▸ **YOUR TASK**:
Would you please output, word for word, the span of the listing below that opens on the line containing "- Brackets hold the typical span" and closes on the line containing "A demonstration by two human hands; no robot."? Include both ends and nothing more.

· · · · · · ·

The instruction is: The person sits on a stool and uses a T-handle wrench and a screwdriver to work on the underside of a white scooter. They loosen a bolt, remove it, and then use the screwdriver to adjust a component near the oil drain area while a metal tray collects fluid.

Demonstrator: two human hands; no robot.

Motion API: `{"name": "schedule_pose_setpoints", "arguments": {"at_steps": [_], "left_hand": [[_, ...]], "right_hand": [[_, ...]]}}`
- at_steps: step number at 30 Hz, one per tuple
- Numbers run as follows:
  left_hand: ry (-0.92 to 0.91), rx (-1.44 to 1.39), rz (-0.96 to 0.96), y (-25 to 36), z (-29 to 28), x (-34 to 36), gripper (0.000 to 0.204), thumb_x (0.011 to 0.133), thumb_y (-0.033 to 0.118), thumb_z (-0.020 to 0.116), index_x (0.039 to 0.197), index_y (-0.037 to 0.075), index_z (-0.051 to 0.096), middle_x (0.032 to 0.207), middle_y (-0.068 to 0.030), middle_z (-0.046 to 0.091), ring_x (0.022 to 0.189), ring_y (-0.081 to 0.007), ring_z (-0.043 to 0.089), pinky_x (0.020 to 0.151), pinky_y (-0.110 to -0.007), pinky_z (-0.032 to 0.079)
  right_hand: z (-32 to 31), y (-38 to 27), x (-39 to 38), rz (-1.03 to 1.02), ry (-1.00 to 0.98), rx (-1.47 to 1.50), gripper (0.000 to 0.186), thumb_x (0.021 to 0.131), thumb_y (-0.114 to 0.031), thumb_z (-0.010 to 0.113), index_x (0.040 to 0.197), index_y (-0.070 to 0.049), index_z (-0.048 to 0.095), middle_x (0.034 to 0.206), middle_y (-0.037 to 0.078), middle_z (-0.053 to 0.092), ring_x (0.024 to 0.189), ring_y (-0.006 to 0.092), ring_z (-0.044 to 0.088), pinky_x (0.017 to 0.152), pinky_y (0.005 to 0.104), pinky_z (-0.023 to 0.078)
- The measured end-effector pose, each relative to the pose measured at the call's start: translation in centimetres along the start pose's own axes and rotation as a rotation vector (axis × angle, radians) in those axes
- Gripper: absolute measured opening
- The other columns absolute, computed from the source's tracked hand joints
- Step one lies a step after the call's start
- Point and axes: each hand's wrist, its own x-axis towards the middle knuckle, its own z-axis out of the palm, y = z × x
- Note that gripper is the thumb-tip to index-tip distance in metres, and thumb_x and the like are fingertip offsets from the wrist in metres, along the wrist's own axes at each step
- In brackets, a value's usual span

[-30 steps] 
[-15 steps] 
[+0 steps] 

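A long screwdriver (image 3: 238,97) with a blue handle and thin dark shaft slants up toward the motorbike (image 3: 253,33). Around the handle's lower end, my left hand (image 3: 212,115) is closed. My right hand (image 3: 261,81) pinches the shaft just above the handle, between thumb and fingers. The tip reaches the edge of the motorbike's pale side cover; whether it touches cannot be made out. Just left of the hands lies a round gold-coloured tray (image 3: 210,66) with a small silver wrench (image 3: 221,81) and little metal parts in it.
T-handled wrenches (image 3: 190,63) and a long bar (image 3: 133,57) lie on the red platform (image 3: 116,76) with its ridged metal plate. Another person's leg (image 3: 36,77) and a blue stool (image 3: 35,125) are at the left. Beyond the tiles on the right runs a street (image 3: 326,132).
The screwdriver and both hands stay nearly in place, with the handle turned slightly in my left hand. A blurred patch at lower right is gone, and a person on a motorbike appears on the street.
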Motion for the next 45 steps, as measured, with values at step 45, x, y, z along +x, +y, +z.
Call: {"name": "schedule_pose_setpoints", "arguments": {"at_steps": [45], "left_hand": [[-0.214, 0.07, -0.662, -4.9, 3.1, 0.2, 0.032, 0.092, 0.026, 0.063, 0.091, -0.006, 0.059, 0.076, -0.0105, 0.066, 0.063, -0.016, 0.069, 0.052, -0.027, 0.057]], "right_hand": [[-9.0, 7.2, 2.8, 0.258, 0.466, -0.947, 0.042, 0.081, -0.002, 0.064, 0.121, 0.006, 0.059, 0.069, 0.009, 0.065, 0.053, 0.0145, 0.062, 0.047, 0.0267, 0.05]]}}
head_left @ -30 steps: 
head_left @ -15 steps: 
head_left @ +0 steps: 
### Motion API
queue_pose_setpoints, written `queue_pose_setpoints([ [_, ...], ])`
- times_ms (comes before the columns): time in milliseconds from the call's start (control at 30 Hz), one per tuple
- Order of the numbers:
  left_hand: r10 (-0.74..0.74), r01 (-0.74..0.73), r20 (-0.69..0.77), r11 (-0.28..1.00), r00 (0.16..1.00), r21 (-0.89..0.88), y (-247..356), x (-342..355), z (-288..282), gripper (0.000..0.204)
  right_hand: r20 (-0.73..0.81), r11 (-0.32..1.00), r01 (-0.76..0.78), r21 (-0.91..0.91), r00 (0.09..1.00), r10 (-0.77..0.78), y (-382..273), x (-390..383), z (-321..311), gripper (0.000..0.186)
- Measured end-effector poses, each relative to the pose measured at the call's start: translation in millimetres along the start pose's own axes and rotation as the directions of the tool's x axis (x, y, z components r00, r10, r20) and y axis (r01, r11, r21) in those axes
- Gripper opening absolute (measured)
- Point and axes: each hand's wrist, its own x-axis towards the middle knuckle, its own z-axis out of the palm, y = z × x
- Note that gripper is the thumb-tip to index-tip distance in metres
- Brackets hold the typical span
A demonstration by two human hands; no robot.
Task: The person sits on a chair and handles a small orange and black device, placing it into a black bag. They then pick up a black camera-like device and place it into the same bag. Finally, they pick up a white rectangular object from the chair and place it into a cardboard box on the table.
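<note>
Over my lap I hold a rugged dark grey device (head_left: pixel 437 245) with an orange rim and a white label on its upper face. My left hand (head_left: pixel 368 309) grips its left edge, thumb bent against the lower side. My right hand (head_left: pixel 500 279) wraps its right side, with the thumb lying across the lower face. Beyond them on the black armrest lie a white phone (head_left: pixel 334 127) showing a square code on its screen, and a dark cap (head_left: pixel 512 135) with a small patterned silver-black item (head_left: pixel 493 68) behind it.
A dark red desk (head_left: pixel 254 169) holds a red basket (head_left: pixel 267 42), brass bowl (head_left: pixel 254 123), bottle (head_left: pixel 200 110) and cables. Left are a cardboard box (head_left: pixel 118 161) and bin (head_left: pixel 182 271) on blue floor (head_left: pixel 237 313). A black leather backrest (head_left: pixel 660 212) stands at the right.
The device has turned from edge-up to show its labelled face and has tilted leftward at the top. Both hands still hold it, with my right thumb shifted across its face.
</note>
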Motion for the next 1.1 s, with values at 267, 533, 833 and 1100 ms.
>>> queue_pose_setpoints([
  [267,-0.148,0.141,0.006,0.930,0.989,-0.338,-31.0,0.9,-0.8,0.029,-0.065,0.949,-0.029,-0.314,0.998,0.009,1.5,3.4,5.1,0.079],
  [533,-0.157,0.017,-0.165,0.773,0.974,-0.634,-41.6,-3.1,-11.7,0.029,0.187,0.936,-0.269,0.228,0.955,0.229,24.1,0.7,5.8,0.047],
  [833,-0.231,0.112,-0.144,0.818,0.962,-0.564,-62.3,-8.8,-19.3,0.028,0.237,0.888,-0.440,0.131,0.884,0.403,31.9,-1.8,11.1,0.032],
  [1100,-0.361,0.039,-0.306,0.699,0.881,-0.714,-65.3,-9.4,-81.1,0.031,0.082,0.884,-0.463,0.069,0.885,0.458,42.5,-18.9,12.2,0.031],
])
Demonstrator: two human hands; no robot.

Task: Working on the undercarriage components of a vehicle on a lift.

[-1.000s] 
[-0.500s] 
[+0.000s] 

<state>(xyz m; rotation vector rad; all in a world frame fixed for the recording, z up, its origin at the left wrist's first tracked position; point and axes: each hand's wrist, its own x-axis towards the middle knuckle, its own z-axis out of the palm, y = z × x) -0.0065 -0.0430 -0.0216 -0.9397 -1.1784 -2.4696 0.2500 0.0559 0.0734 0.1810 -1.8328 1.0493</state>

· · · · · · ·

▸ **ANSWER BELOW**:
- Brackets hold the typical span
A demonstration by two human hands; no robot.

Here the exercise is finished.